Updated

The Rev. Al Sharpton said Sunday it was "shocking" to learn he was descended from a slave owned by relatives of the late Sen. Strom Thurmond — a man he'd met only once in an encounter he called "awkward."

The civil rights leader learned of his connection to Thurmond, once a symbol of segregation, last week through The Daily News, which asked genealogists to trace Sharpton's roots.

"It was probably the most shocking thing in my life," Sharpton said at news conference Sunday, the same day the tabloid revealed the story.

The professional genealogists, who work for Ancestry.com, found that Sharpton's great-grandfather, Coleman Sharpton, was a slave owned by Julia Thurmond, whose grandfather was Strom Thurmond's great-great-grandfather. Coleman Sharpton was later freed.

"Based on the paper trail, it seems pretty evident that the connection is there," said Mike Ward, a genealogist with Ancestry.com. Ward called the link "amazing."

The revelations surfaced after Ancestry.com contacted a Daily News reporter who agreed to have his own family tree done. The intrigued reporter then turned around and asked Sharpton if he wanted to participate. Sharpton said he told the paper, "Go for it."

The genealogists, who were not paid by the newspaper, uncovered the ancestral ties using a variety of documents that included census, marriage and death records.

Thurmond, of South Carolina, was once considered an icon of racial segregation. During his 1948 bid for president, he promised to preserve segregation, and in 1957, he filibustered for more than 24 hours against a civil rights bill.

But Thurmond was seen as softening his stance later in his long life. He died in 2003, at 100. The longest-serving senator in history, he was originally a Democrat but became a Republican in 1964.

His children have acknowledged that Thurmond fathered a biracial daughter. Essie Mae Washington-Williams' mother was a housekeeper in the home of Thurmond's parents.

Sharpton, who ran for president in 2004 on a ticket of racial justice, said he met Thurmond only once in 1991 when he visited Washington, D.C., with the late soul singer James Brown, who knew Thurmond. Sharpton said the meeting as "awkward."

"I was not happy to meet him because what he had done all his life," Sharpton said.
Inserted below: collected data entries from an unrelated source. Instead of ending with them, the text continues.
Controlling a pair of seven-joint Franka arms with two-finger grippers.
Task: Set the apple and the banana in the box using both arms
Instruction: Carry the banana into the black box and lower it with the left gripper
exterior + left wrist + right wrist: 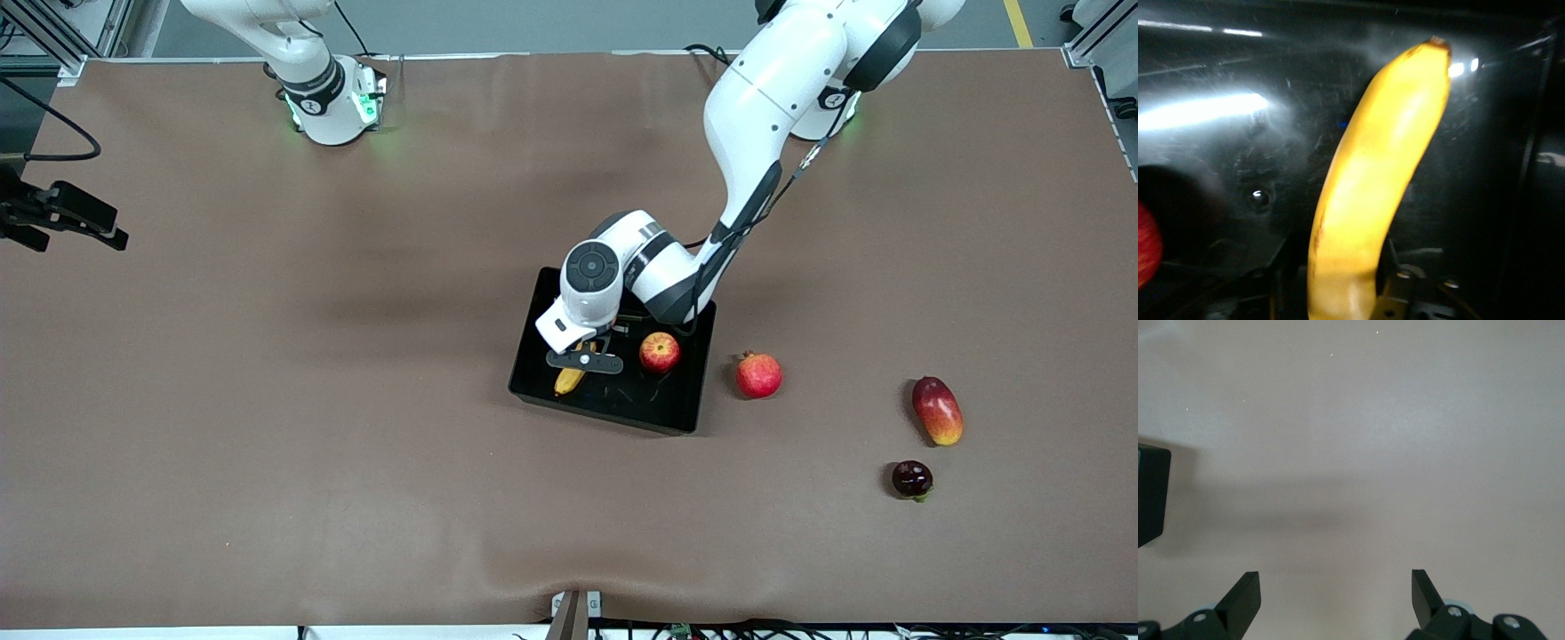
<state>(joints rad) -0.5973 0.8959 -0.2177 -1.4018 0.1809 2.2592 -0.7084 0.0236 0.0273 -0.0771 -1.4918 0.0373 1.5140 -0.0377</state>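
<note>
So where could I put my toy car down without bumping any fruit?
The brown table toward the right arm's end is bare, and so is the strip nearer the camera than the box. It is crowded in the box, with the banana, apple and left pincer, and around the pomegranate, mango and dark fruit.

The front camera hangs high, facing both arm bases. The left wrist camera sits close over the banana (1371,193) inside the box (685,391), which both share; the right wrist camera looks down at bare table (1405,420).
</note>
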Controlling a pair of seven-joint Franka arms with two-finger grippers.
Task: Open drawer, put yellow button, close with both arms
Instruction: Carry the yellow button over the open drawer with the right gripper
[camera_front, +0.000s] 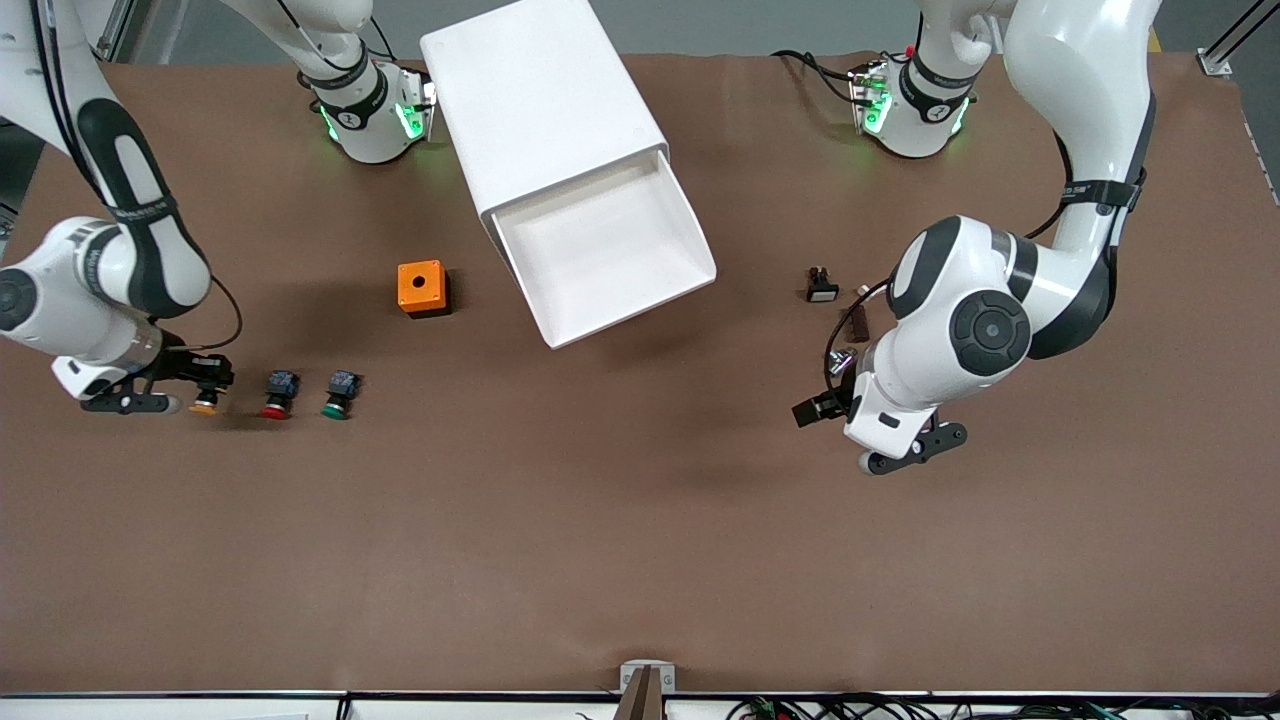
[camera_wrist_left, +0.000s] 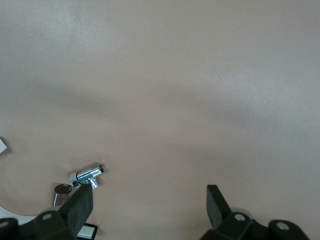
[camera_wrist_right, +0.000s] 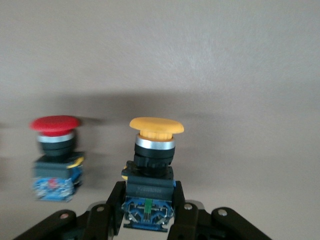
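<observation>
- Right wrist view: right gripper (camera_wrist_right: 148, 212) clamped on the yellow button's (camera_wrist_right: 151, 170) black-and-blue body, cap free.
- Red button (camera_wrist_right: 54, 156) just beside it; green button (camera_front: 339, 392) next along.
- Left gripper (camera_wrist_left: 147, 210) spread wide, holding nothing, over bare table (camera_wrist_left: 200, 90).
- Drawer (camera_front: 610, 255) stands pulled out of the cabinet (camera_front: 535, 90).

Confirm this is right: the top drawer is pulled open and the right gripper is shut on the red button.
Not quite. The drawer is open, but the right gripper is shut on the yellow button; the red button stands free beside it, as the right wrist view shows.
</observation>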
Sharpton said he hadn't attempted to contact the Thurmond family. As far as he knew, the family hadn't tried to call him, either.

Some of Thurmond's relatives said the nexus also came as a surprise to them. A niece, Ellen Senter, said she would speak with Sharpton if he were interested.

"I doubt you can find many native South Carolinians today whose family, if you traced them back far enough, didn't own slaves," said Senter, 61, of Columbia, S.C., told The Daily News.

She added: "And it is wonderful that (Sharpton) was able to become what he is in spite of what his forefather was."

One of the late senator's sons, Paul Thurmond, and a nephew, Barry Bishop, declined comment, the Daily News said.